#### What you need to do:
Say how many lines in the entries hold the word "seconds", and reply with that number only.

====== Entries provided ======

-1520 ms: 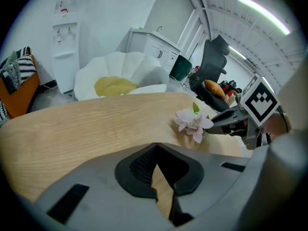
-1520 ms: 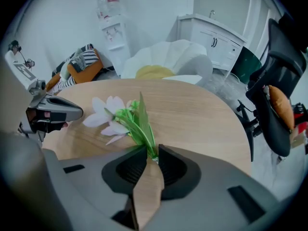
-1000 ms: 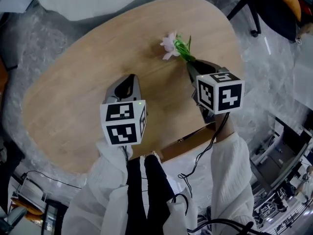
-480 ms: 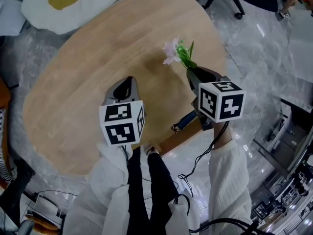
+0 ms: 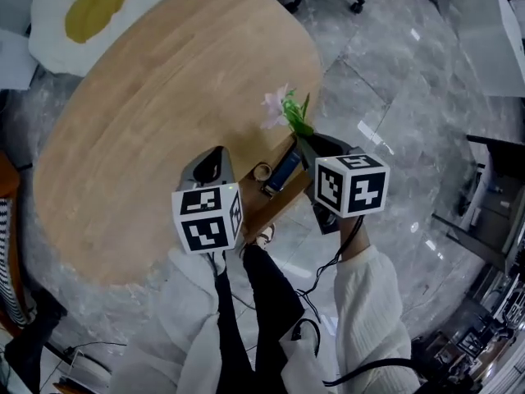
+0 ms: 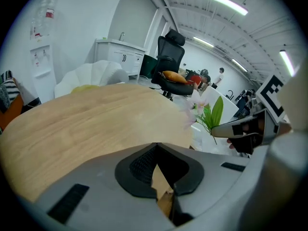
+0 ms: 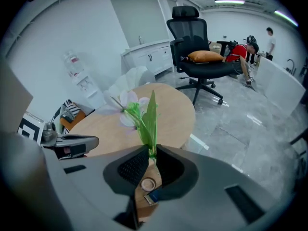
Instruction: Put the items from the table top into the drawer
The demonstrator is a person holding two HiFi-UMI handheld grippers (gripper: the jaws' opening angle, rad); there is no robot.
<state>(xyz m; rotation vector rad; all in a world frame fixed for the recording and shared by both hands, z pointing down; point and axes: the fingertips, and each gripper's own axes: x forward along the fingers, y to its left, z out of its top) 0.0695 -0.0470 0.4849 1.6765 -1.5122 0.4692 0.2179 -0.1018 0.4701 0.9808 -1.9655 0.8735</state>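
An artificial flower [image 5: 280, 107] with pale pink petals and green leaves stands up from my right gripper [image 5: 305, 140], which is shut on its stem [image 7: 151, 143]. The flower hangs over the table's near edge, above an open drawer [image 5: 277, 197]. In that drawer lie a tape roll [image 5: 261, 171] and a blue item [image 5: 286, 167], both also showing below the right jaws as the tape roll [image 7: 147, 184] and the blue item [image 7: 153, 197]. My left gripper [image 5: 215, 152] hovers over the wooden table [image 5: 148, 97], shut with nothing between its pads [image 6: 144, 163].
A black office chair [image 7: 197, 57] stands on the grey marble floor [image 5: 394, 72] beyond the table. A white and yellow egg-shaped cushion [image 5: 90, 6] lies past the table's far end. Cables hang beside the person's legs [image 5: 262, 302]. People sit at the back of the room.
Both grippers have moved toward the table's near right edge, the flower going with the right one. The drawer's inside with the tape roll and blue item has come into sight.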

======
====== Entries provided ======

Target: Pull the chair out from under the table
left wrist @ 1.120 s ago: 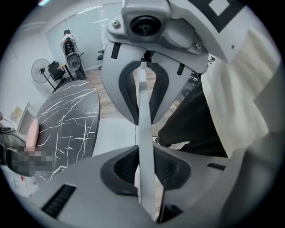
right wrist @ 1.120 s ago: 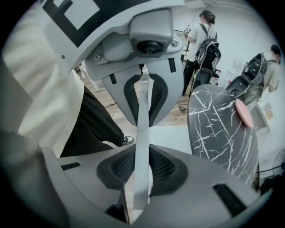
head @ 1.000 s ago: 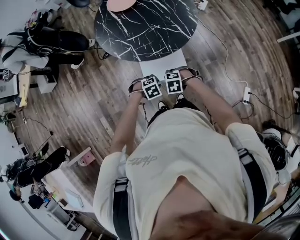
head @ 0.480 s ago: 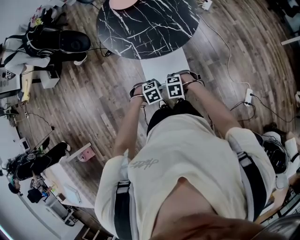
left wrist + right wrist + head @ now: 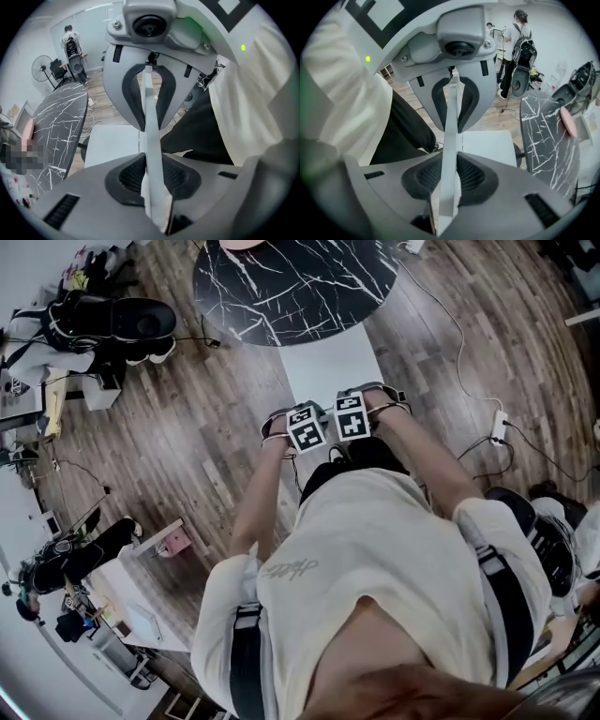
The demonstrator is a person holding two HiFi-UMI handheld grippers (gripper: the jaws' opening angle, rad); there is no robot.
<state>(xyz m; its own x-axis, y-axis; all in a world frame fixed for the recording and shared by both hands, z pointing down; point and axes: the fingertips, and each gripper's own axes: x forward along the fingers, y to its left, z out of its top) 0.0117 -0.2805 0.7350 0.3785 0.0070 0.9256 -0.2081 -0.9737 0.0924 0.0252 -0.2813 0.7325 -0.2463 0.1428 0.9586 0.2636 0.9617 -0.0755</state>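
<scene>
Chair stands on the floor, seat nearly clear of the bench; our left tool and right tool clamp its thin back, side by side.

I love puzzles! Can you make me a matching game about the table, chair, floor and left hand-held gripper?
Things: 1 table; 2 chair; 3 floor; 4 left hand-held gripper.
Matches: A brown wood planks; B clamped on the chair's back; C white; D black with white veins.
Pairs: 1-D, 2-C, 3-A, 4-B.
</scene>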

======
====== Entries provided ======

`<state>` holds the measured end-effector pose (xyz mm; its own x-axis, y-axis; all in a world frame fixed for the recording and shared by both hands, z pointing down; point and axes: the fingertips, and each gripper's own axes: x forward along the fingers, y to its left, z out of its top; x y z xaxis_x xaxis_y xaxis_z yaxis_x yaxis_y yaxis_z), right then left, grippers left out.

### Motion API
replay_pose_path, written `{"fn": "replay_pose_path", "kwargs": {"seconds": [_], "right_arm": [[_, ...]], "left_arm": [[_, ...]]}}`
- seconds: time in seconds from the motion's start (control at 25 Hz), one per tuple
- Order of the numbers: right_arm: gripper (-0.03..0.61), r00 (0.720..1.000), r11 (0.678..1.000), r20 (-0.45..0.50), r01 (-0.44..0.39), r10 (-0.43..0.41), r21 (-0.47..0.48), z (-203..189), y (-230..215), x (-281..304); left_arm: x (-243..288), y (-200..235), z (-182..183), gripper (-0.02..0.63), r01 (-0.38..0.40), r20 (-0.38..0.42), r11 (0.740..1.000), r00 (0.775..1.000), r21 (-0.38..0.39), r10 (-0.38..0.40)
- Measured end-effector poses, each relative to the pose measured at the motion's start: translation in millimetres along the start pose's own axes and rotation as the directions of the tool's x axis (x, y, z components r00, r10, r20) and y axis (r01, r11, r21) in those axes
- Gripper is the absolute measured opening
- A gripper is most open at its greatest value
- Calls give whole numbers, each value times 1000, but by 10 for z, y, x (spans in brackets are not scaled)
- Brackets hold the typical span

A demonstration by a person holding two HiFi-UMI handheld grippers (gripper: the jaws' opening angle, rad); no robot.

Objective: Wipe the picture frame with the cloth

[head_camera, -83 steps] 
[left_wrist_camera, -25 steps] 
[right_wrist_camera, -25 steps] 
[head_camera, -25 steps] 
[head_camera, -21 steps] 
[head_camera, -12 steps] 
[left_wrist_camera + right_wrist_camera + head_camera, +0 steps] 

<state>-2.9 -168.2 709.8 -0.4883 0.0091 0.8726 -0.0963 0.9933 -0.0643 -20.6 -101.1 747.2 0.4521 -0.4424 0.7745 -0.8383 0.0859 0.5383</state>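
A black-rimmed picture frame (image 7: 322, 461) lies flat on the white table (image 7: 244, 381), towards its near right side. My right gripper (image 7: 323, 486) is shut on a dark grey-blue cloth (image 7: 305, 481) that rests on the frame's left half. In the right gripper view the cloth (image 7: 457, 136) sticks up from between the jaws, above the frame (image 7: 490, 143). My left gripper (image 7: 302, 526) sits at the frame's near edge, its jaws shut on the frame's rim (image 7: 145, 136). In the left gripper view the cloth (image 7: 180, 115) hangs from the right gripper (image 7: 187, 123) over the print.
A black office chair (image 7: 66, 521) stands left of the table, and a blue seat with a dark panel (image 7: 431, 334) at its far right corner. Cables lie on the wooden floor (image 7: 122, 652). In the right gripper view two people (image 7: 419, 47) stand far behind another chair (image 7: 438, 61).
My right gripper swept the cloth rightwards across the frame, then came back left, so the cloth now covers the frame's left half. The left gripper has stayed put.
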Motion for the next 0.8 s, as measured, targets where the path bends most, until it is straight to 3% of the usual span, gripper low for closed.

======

#### Completed exercise:
2